Python API

Installation

The DuckDB Python API can be installed using pip: pip install duckdb. Please see the installation page for details. It is also possible to install DuckDB using conda: conda install python-duckdb -c conda-forge.

Basic API Usage

The standard DuckDB Python API provides a SQL interface compliant with the DB-API 2.0 specification described by PEP 249 similar to the SQLite Python API.

Startup & Shutdown

To use the module, you must first create a Connection object that represents the database. The connection object takes as parameter the database file to read and write from. The special value :memory: (the default) can be used to create an in-memory database. Note that for an in-memory database no data is persisted to disk (i.e. all data is lost when you exit the Python process). If you would like to connect to an existing database in read-only mode, you can set the read_only flag to True. Read-only mode is required if multiple Python processes want to access the same database file at the same time.

import duckdb
con = duckdb.connect(database=':memory:', read_only=False)

If you want to create a second connection to an existing database, you can use the cursor() method. This might be useful for example to allow parallel threads running queries independently. A single connection is thread-safe but is locked for the duration of the queries, effectively serializing database access in this case.

Connections are closed implicitly when they go out of scope or if they are explicitly closed using close(). Once the last connection to a database instance is closed, the database instance is closed as well.

Querying

SQL queries can be sent to DuckDB using the execute() method of connections. Once a query has been executed, results can be retrieved using the fetchone and fetchall methods on the connection. Below is a short example:

# create a table
con.execute("CREATE TABLE items(item VARCHAR, value DECIMAL(10,2), count INTEGER)")
# insert two items into the table
con.execute("INSERT INTO items VALUES ('jeans', 20.0, 1), ('hammer', 42.2, 2)")

# retrieve the items again
con.execute("SELECT * FROM items")
print(con.fetchall())
# [('jeans', 20.0, 1), ('hammer', 42.2, 2)]

The description property of the connection object contains the column names as per the standard.

DuckDB also supports prepared statements in the API with the execute and executemany methods. In this case, the parameters are passed as an additional parameter after a query that contains ? placeholders. Here is an example:

# insert a row using prepared statements
con.execute("INSERT INTO items VALUES (?, ?, ?)", ['laptop', 2000, 1])

# insert several rows using prepared statements
con.executemany("INSERT INTO items VALUES (?, ?, ?)", [['chainsaw', 500, 10], ['iphone', 300, 2]] )

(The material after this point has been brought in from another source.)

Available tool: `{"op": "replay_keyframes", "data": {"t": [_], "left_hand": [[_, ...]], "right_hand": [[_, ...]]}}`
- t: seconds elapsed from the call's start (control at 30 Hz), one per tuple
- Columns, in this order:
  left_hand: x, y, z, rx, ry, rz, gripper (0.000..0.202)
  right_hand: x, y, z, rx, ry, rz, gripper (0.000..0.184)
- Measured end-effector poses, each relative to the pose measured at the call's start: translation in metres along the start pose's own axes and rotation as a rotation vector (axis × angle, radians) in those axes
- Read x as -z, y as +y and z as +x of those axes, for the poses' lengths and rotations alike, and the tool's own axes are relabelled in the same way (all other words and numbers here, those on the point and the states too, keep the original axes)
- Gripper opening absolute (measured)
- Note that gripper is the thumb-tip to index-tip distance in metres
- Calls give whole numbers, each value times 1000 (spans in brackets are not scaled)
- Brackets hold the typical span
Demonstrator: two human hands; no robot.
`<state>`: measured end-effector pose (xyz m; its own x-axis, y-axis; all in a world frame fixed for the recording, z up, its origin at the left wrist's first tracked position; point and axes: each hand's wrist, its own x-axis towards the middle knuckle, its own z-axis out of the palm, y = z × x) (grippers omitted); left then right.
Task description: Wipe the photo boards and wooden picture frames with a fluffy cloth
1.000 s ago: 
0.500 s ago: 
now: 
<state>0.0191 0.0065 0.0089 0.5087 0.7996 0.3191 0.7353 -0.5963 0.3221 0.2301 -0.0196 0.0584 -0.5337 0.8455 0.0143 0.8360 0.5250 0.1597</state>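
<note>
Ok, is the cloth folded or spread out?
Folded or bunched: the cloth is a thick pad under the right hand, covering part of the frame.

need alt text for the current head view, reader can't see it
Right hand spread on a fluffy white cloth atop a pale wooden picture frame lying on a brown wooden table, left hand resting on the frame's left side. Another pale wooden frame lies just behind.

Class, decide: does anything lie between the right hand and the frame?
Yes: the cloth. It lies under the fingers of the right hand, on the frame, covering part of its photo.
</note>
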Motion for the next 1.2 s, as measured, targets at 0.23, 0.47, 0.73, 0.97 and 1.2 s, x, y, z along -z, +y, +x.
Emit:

# query the database using a prepared statement
con.execute("SELECT item FROM items WHERE value > ?", [400])
print(con.fetchall())
# [('laptop',), ('chainsaw',)]

Do not use executemany to insert large amounts of data into DuckDB. See below for better options.

Efficient Transfer

Transferring large datasets to and from DuckDB uses a separate API built around NumPy and Pandas da. This API works with entire columns of data instead of scalar values and is therefore far more efficient.

DuckDB supports “registering” a Pandas data frame as a virtual table, comparable to a SQL VIEW. Below is an example:

import pandas as pd
test_df = pd.DataFrame.from_dict({"i":[1, 2, 3, 4], "j":["one", "two", "three", "four"]})
con.register('test_df_view', test_df)
con.execute('SELECT * FROM test_df_view')
con.fetchall()
# [(1, 'one'), (2, 'two'), (3, 'three'), (4, 'four')]

You can now use the registered view to create a persistent table in DuckDB:

con.execute('CREATE TABLE test_df_table AS SELECT * FROM test_df_view')

DuckDB keeps a reference to the Pandas data frame after registration. This prevents the data frame from being garbage-collected by the Python runtime. The reference is cleared when the connection is closed, but can also be cleared manually using the unregister() method.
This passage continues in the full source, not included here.